Kini saya berhenti tepat didepan rumahnya. Suasana senja tadi sama sekali tidak berubah. Didepan rumahnya tetap bangkit seorang penjaga warung yang mengipas ikan bakarnya, saya tidak menoleh. Takut beliau akan menyadari kedatanganku. Aku mengeluarkan Handphone mengirim sebuah pesan.
*Pengirim : Kamu dimana?
(beberapa menit kemudian)
*Q : Dirumah.
*Pengirim : Bisa tidak kau keluar sebentar?
(beberapa menit kemudian)
*Q : Keluar darimana, untuk apa?
*Pengirim : Rumah, saya ada diluar (Pesan gagal terkirim)
Sungguh. Tuhan tampaknya memberi banyak cobaan. Percakapan itu berhenti tepat ketika pulsaku habis. Sang penjaga warung kini menatapku, menyadari keberadaanku selarut ini. Dia kini benar-benar curiga.
Hujan bertambah deras membasahi seluruh badan menciptakan rambutku menguntai basah. Tasku kupeluk dan kulindungi dengan tubuh. Tidak ada cara lain, saya melangkah turun dari motor. Melangkah perlahan memasuki pekarangan rumahnya. Sampai diteras. Kukeluarkan boneka itu dari dalam tas. Menaruhnya tepat di teras itu, tanpa terkena hujan. Aku kemudian melangkah kembali. Melihat Si penjaga warung yang menatapku sayup-sayup, saya kembali menatapnya tersenyum Lihatlah si perampok ini, berhasil membawa pulang kebahagiaan...

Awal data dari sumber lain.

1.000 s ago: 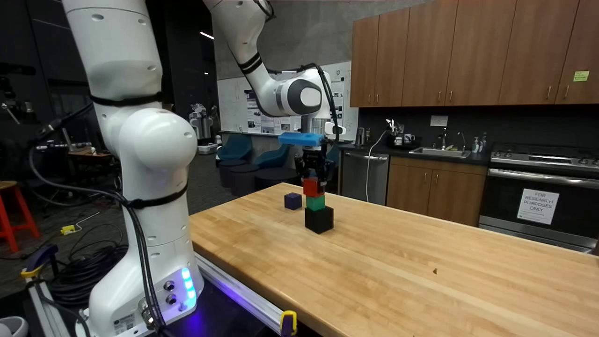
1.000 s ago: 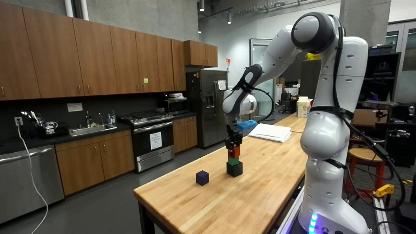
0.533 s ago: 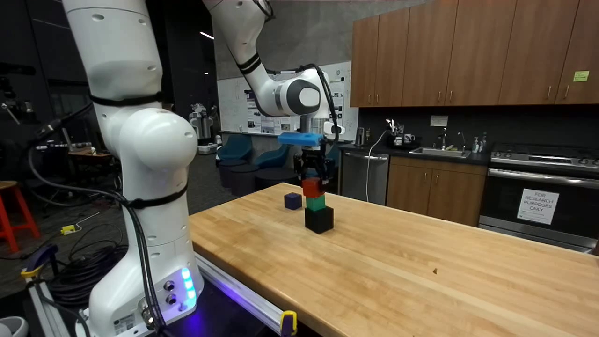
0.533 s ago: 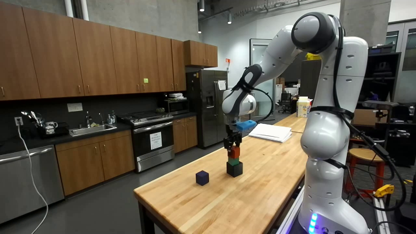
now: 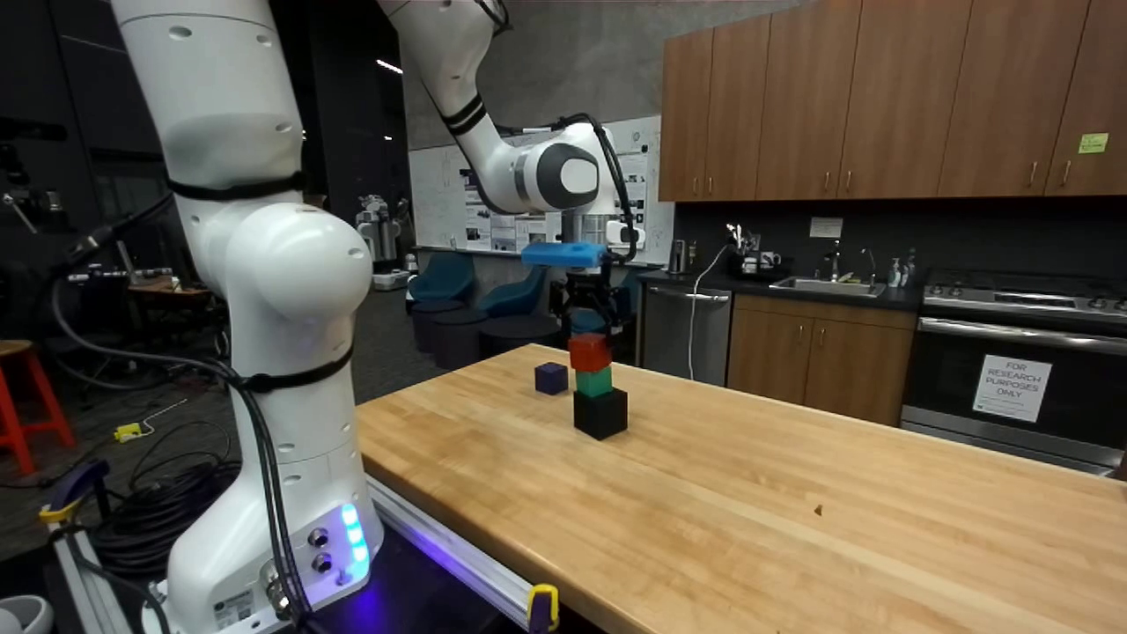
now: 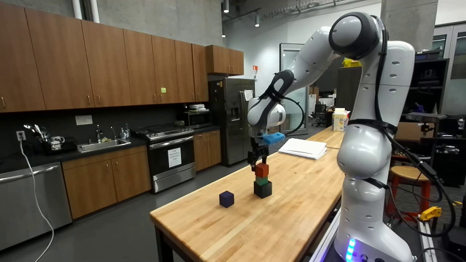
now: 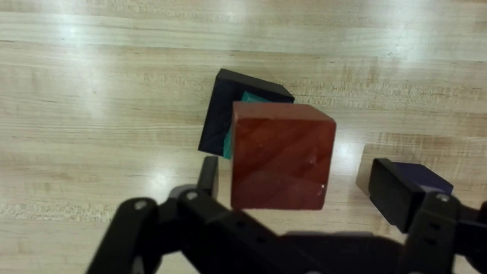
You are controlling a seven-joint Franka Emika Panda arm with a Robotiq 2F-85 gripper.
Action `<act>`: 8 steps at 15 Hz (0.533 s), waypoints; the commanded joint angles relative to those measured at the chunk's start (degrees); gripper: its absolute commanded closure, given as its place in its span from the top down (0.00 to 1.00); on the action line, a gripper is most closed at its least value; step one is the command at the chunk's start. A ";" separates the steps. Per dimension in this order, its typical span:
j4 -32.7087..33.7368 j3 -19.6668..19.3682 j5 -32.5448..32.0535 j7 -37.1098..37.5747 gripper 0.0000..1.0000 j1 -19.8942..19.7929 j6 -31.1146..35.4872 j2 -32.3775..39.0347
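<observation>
Both exterior views | wooden tabletop (image 5: 748, 493); cabinets (image 5: 889, 106), sink (image 6: 103, 146), stove (image 6: 161, 160) beyond | wrist view: tool (image 7: 300, 179), jaws apart, near red block (image 7: 282, 160)

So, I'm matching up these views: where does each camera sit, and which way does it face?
Wrist view: on the wrist, facing down onto the red block; of the robot, only the open tool shows.
Exterior view: beside the robot's base, facing across the table toward the sink; arm and tool show.
Exterior view: near the table's end, facing over it toward the refrigerator; base, arm and tool show.
Both exterior views share the block stack and the purple block.
</observation>
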 commanded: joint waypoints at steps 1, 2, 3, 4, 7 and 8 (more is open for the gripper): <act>-0.02 0.64 0.31 -0.65 1.00 0.68 -0.05 -2.80; 0.07 0.82 0.12 -0.45 1.00 0.86 0.21 -3.18; 0.11 1.12 -0.33 0.04 1.00 1.01 0.69 -3.68; 0.13 1.43 -0.71 0.45 1.00 1.16 1.29 -4.09; 0.17 2.05 0.08 -0.26 1.00 2.04 2.21 -5.30; 0.00 2.20 0.73 -0.97 1.00 2.57 2.39 -5.70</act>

Saat pulang, saya segera mengisi pulsa Handphone yang sempat habis tadi. Memberanikan diri menelponnya untuk pertama kalinya. Kemudian saya duduk diluar rumah menunggu panggilanku diangkat, tanpa sadar masih memaki seragam yang masih basah. Tanganku bergetar,jantungku berdetak kencang sekali. Bukan sebab kedinginan. Hanya sebab beliau mengangkat teleponku untuk pertama kalinya.
Aku : Ha...Halo?
Q : Iya?
Aku : Kamu dimana?
Q : Di kamar sama sepupu.
Aku : Bisa tidak kau keluar sebentar, ada makhluk lain yang menunggu kau diluar...
(aku tersenyum)
Q : Ahh, takut
Aku : Hehehe, bercanda kok, keluar aja sebentar
Q : Oiya, tunggu...
Aku : Bilang klo sudah didepan pintu yaa
Q : Hmm..
Hujan mulai mereda, tapi tubuhku malah bertambah dingin. Belum pernah saya menelpon orang yang benar-benar saya cintai selama ini. Aku melihat timernya sudah lewat satu menit. Ini sejarah!
Q : Ini sudah didepan pintu
Aku : Buka pintunya
Q : Iyaa,..
Aku ; Sudah?
Q : Iyaa, trus?
Aku : Hadap kiri, trus maju ke teras kamu
(Seketika beliau tidak menjawab apa-apa)
Q : Astaga,...
Aku : Sudah dapat?
Q : Iyaa, tapi ini untuk apa?
Aku : Entahlah, anggap saja sebagai hadiah dari orang yang kesurupan, hehehe
Q : Oo, hahahh, makasih kak
Aku : Sama-sama
(aku tersenyum sendiri, entah sebab apa)
Aku kemudian menutup telepon dan mengirim sebuah pesan singkat Namanya Mrs. Pinky dijaga baik-baik yaa :)
Malam itu perasaanku buncah akan kebahagian, hatiku tepat layaknya seorang perjaka yang benar-benar jatuh cinta. Besok saya siap berangkat.